- Una vez vi un jardín lleno de rosas, todas ellas iguales, millones de rosas rojas dentro de un pequeño jardín. Paseando por aquel lugar, fuera del jardín, como si marginada por las demás gozara en silencio de los rayos de sol, vi otra flor. Al principio solo se distinguía de ella un simple capullo, poco a poco fue creciendo, yo observaba como coqueta y delicada iba colocando cada uno de sus pétalos, ella no quería salir tan arrugada como las demás flores, ella sacaba cuidadosamente uno tras otro. Cada día, siempre a la misma hora, yo iba a regarla y a verla, era hermosa.
Cuando terminó de crecer me percaté de que esta flor a la que tanto había cuidado, a la que tanto había esperado por ver, no era ni más ni menos que una más entre todas las rosas del jardín.
Me puse a llorar, no era más que otra igual, no era única, me había domesticado todo ese tiempo, me engañó, estuve tan pendiente de ella, la había cuidado tanto.

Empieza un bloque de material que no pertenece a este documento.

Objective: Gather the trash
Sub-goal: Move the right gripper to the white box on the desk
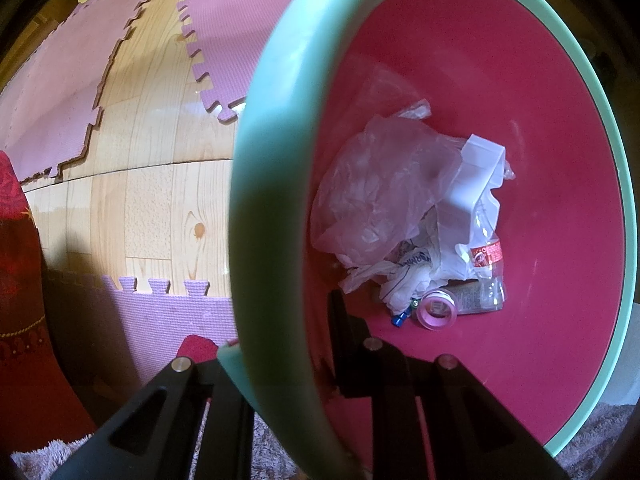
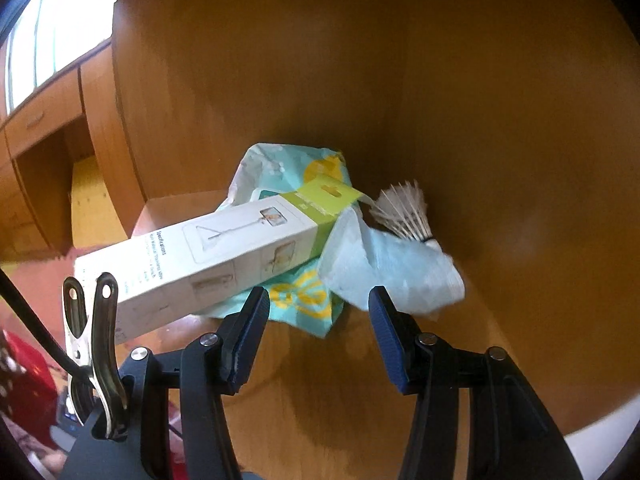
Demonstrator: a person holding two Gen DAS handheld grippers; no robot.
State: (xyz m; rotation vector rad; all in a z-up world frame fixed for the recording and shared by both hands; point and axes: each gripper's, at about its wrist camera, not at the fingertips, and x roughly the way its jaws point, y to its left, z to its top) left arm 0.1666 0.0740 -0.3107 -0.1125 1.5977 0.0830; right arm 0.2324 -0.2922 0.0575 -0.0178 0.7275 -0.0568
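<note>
Left claw point(image 1: 280, 360) is clamped on the bin point(image 1: 256, 184) rim, bin tilted, trash inside; a slip spills it. Right claw point(image 2: 318, 312) is apart, empty, aimed at the pile in the wooden corner: box point(image 2: 208, 256), bag point(image 2: 396, 276), shuttlecock point(image 2: 404, 210). Risk: jaws catch only the limp bag, or nudge the box off the wrapper point(image 2: 304, 296)

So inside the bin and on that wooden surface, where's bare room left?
In the bin, the pink floor is bare right of the bottle and along the near side; the trash bunches in the middle. On the wooden surface, it is bare just ahead of the right tool; box, wrapper and shuttlecock crowd the corner.
</note>
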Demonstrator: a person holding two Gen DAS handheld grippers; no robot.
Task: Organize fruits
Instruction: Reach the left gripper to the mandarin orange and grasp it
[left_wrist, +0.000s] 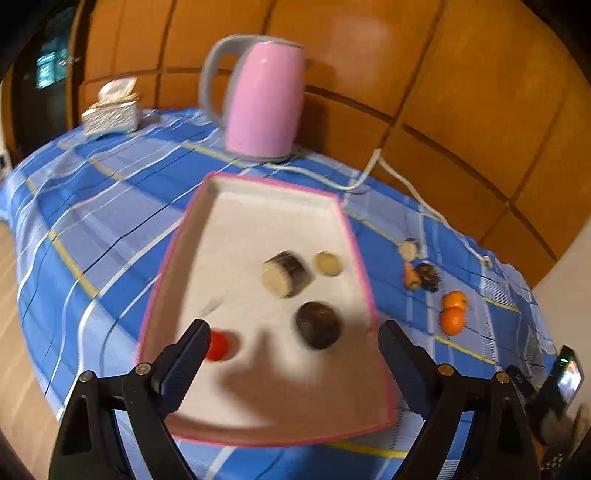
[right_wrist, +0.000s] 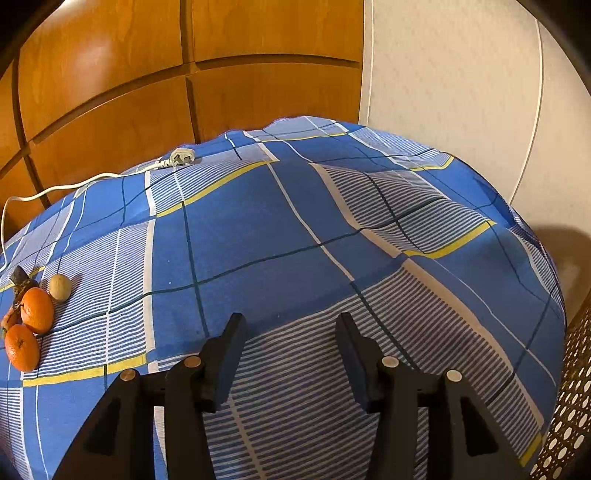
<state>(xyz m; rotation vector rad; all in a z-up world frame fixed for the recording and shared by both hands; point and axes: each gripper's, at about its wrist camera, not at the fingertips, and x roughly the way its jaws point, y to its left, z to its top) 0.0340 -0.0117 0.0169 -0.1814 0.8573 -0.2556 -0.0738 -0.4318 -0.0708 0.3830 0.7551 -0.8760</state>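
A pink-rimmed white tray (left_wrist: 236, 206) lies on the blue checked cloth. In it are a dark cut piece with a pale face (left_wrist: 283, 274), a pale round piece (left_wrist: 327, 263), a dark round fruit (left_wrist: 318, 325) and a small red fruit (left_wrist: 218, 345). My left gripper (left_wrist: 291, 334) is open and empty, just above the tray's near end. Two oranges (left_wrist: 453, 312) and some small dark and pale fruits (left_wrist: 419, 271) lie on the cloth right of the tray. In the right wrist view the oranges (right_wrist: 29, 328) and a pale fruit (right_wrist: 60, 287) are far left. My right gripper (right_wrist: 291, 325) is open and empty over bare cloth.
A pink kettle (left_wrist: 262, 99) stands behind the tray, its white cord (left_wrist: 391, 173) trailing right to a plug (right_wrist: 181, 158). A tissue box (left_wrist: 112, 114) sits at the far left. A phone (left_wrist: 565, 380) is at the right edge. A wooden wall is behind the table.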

Dejé de ir a verla, dejé de cuidarla, no era más que otra cualquiera, ya no me importaba más. Pasaron los días y cada vez me sentía más solo, yo necesitaba verla, necesitaba cuidarla, me había acostumbrado tanto a su olor, su aroma me perfumaba, ya no era una entre millones, no era otra más, era mi flor, quería a aquella flor, aquella a la que tanto había cuidado, a la que tanto había visto, ella era única para mí.
Al día siguiente fui a aquel jardín, fui al sitio donde ella estaba y, por más que busqué, nunca llegué a encontrarla de nuevo.
Un tiempo más tarde logré encontrarla, ya no estaba en ese jardín, había sido arrancada y estaba adornando el balcón de una casa, se veía tan hermosa, era feliz, y yo al verla también lo era, ya no sera mía, pero al menos, seguiría siendo por siempre mi rosa.